Do babies perceive speech with their tongues?

Recently Alison Bruderer (a post-doctoral fellow in Janet Werker’s lab) reported to @ASHAweb that impediments to infants’ tongues movements impair their ability to perceive speech, concluding further that her results, published in PNAS, support the motor theory of speech perception. Tara McAllister Byun (@byunlab) has commented on social media quite adequately in her own right but has asked me to follow up with a blogpost since we share the same concerns, so here I go! This is the long version of Tara’s complaint.

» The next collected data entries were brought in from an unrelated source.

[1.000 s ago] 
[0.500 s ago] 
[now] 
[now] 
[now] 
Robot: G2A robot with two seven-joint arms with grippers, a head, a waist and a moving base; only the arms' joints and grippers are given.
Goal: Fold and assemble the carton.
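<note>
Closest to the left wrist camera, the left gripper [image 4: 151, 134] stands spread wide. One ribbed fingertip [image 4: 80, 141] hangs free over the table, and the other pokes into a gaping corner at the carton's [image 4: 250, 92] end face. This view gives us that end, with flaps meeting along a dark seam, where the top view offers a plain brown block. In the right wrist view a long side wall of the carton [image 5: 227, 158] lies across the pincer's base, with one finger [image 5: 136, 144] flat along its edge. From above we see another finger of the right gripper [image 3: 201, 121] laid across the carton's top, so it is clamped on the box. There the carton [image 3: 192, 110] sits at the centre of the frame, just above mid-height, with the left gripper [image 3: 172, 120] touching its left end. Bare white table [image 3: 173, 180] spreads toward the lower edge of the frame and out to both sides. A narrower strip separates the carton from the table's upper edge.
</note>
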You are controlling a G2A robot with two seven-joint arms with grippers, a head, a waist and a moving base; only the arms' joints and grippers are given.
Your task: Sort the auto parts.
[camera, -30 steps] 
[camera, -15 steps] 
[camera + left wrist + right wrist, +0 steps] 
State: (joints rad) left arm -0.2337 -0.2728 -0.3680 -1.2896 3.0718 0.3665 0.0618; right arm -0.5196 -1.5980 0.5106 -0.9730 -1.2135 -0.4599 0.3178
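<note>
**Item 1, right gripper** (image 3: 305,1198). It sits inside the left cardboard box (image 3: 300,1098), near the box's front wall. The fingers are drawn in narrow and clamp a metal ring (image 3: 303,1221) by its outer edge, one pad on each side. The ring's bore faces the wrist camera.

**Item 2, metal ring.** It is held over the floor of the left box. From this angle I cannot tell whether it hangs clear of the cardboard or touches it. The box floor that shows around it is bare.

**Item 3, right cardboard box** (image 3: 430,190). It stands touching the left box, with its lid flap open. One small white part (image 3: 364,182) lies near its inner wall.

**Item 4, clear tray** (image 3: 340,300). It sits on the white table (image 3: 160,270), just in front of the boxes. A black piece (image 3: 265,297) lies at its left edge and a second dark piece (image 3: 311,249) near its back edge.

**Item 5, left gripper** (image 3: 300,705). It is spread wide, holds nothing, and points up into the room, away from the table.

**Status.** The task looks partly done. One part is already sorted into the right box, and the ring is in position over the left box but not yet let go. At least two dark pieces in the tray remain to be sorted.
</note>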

Some background about infant speech perception testing is required. Infant speech perception research exploded after Peter Eimas and colleagues perfected a technique called the high amplitude sucking procedure in the early 1970s. With this procedure, the infant sucks on a special soother while specific speech input is provided to the infant contingent upon a criterion rate of sucking; there is an initial increase in the infant’s sucking rate followed by a decline as the infant habituates to the stimulus; subsequent to habituation, a new stimulus is introduced and an increase in the infant’s sucking rate is interpreted as evidence that the infant discriminates the new stimulus from the initial input. As shown in the picture (borrowed from Scientific American, scandalously without permission!), you can see that the infant must be able to perceive speech with the tongue fully occupied in order to succeed at this experiment. And indeed they did – Eimas demonstrated that newborn infants can perceive many contrasts and everyone was so excited by this that textbooks to this day claim that all infants can perceive all the phonetic contrasts of all the world’s languages at birth even though this is not at all true notwithstanding the fact that infant speech perception abilities are indeed remarkable.Scientific American HAS

Since that time many new test techniques have been developed, some employing this idea of habituation in one form or another and others using reinforcement of specific responses to speech input. What do we know from thousands of studies since published? Infants can indeed perceive many contrasts but not all of them. Some contrasts are much easier for infants to perceive than others – for example fricative contrasts remain difficult to perceive throughout infancy and corner vowels are more salient than central vowels. The specific acoustic characteristics of the stimuli relative to the infant’s experience are very important and impact the infants’ performance in surprising ways. Infant performance is highly vulnerable to memory and attention constraints and many infants, sometimes the majority tested, do not complete the test procedures. Test-retest performance for individual babies is close to zero.  The procedures are so finicky that when Nittrouer pointed out that that many infants cannot perceive fricative contrasts, she was criticised for testing the infants in a high chair, rather than in their mothers’ laps as is customary in other labs! Infant perception is shaped by environmental speech input such that perceptual sensitivity for native language contrasts is enhanced while perceptual sensitivity for foreign language contrasts declines during the first year of life. There are discontinuities in perceptual performance during development as perceptual knowledge is integrated with other linguistic skills, so that for example, the ability to perceive phonetic contrasts seems to disappear and then reappear around 12 months of age as the infant reorganizes perceptual knowledge to serve the process of word recognition.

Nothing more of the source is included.